Camp would make me confront the challenges I knew would test me. Removing yourself from your comfort zone can be one of the hardest things you’ll ever do, but it can also be one of the most beneficial things you’ll ever do. It certainly was for me.

My social anxiety was in overdrive before I left. I kept overthinking every little detail, worrying if I’d not find anyone who liked me, if I wouldn’t be able to do it, if homesickness would cripple me. I’m pleased to say that none of those came true, but with many mental health issue you always fear the worst.

It may not seem like the biggest hurdle, but knowing that I would be wearing t-shirts that would display my scars was extremely daunting to me. What helped me get over it was the realization that it wasn’t anywhere near as big a deal to people as it was to me. The scars were often pondered over by children, and stories about fighting off a monster was my usual reply. The kids often wouldn't believe me when I said I’d fought off wolves or battled enormous monsters, but I had the battle scars to prove it and as with many things, they laughed, moved on and forget they had even asked. With time, I learned to forget them as well. No longer did they define me. I used to look at them, or catch people glimpsing them and think “they think I’m crazy”, but now I often use them as a way to open up conversations on mental health.

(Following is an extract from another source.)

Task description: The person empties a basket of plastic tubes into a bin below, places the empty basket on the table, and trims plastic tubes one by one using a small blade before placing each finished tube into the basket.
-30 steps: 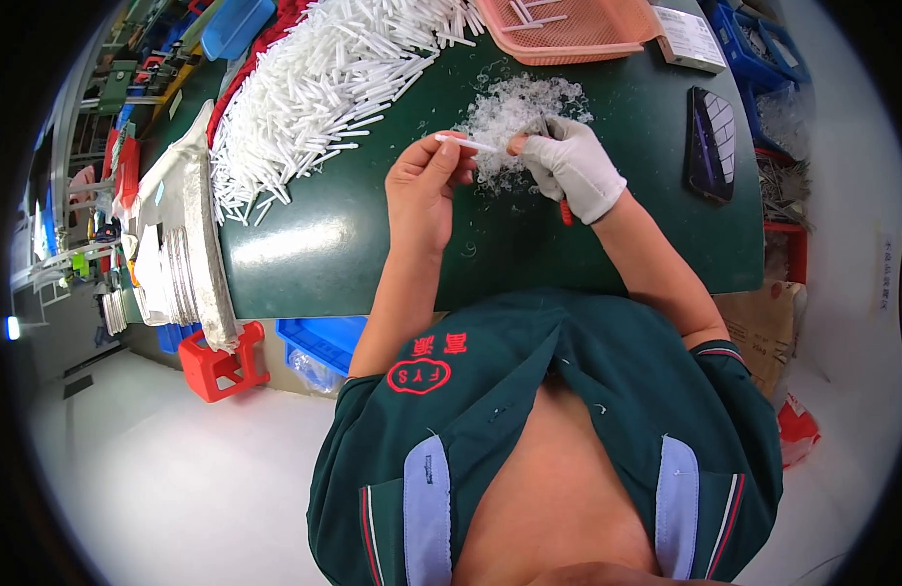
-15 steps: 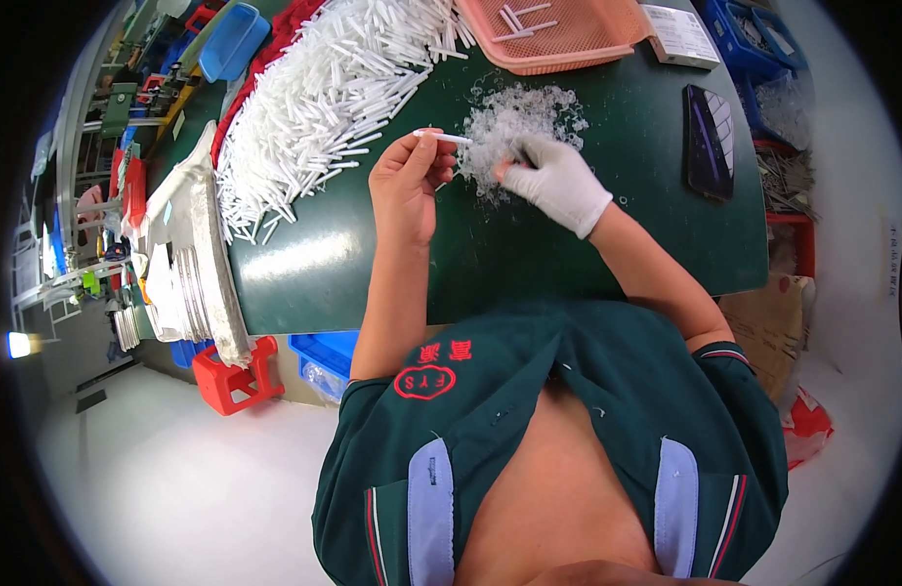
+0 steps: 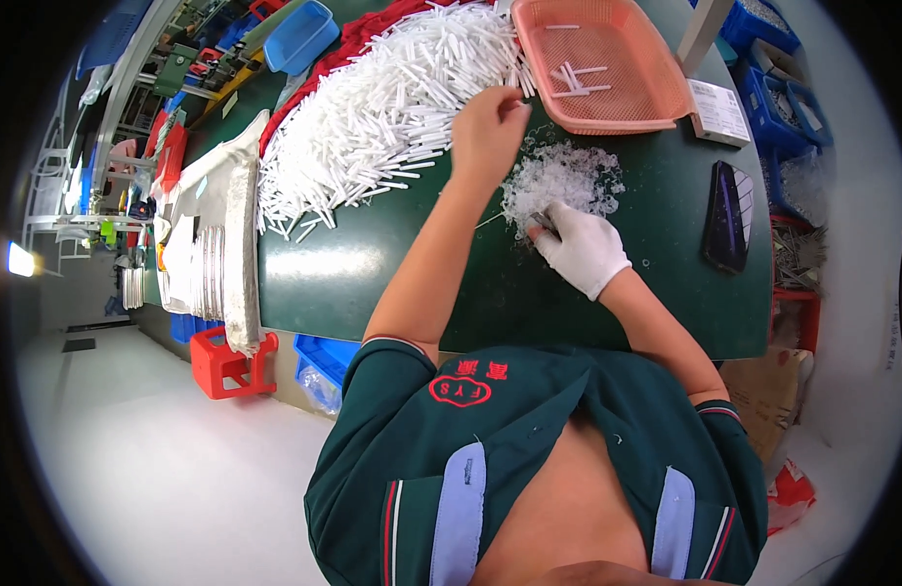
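My left hand (image 3: 485, 137), bare, is raised over the right edge of a big heap of white plastic tubes (image 3: 392, 117), close to the peach basket (image 3: 622, 122). Its fingers are curled together, and whatever is between them is hidden. My right hand (image 3: 580, 249) wears a white glove with bare fingertips showing. Those fingertips are pinched at the near edge of a loose pile of small clear rings (image 3: 573, 181); what they grip is too small to make out. Several white tubes (image 3: 583, 92) lie inside the basket.
A phone (image 3: 729, 215) lies on the green table (image 3: 363, 283) at the right, below a white box (image 3: 717, 112). Red cloth (image 3: 348, 44) edges the heap, with a blue tray (image 3: 300, 37) behind. A red stool (image 3: 233, 363) stands at the lower left.
My left hand, which held a white tube beside the clear rings, has moved up toward the basket; the tube no longer shows. My right hand stays at the rings. The whole view has shifted.
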A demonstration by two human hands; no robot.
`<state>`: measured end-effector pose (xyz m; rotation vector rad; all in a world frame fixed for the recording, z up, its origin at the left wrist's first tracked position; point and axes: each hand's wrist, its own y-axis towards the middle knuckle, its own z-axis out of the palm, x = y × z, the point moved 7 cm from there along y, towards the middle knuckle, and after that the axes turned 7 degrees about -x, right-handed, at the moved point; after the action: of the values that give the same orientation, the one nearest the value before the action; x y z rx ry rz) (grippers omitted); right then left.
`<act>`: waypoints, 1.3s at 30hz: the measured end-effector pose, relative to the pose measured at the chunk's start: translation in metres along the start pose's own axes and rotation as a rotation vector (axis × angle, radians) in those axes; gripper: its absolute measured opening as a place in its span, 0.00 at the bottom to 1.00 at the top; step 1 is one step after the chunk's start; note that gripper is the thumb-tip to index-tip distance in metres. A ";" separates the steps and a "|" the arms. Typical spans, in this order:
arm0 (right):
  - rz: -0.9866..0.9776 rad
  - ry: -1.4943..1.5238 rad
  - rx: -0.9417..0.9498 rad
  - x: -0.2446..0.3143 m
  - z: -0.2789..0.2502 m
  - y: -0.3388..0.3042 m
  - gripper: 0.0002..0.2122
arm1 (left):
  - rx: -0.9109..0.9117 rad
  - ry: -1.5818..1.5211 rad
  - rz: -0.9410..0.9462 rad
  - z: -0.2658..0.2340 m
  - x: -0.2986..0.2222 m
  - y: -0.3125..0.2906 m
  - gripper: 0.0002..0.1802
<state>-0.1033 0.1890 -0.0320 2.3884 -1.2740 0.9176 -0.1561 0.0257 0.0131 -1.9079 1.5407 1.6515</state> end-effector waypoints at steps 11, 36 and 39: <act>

Happier times in South Carolina
Happier times in South Carolina

It was at this camp that I also met some of the most wonderful people to ever enter my life. New found friendships that I know will last a life time. Humans are social creatures, and when in the depth of my illness I had forgotten that. Friendship can be life saving, and I’m proud to say I have some of the most amazing people as friends. I can honestly say that one friend pretty much saved my life, giving me the perfect balance of tough love, empathy and guidance. He stood by me through everything, and I’m not sure he’ll ever know how much that truly meant to me.

Albert Camus once said,

Go out for a walk. Do not be afraid of spending quality time by yourself”.

Spending time with myself was exactly what I needed. The most important thing in life is your personal happiness. At times, the road may seem tough and almost impossible, but help is always at hand when you look closely enough.

Traveling is often said to broaden your horizons, and it’s true. Experiencing new cultures and meeting people from diverse backgrounds so much different from my own gave me a new-found love for life and everything it has to offer.

I’m not sure you ever 'get over' mental health issues. Sometimes I get scared when they rear their ugly head, but I’m stronger now and I understand how to deal with them. Never take for granted the power of a good book, film, walk or coffee with a friend. I know I never will.


Know that you are always needed, wanted and loved.

In hindsight, going solo was the best thing I've ever done.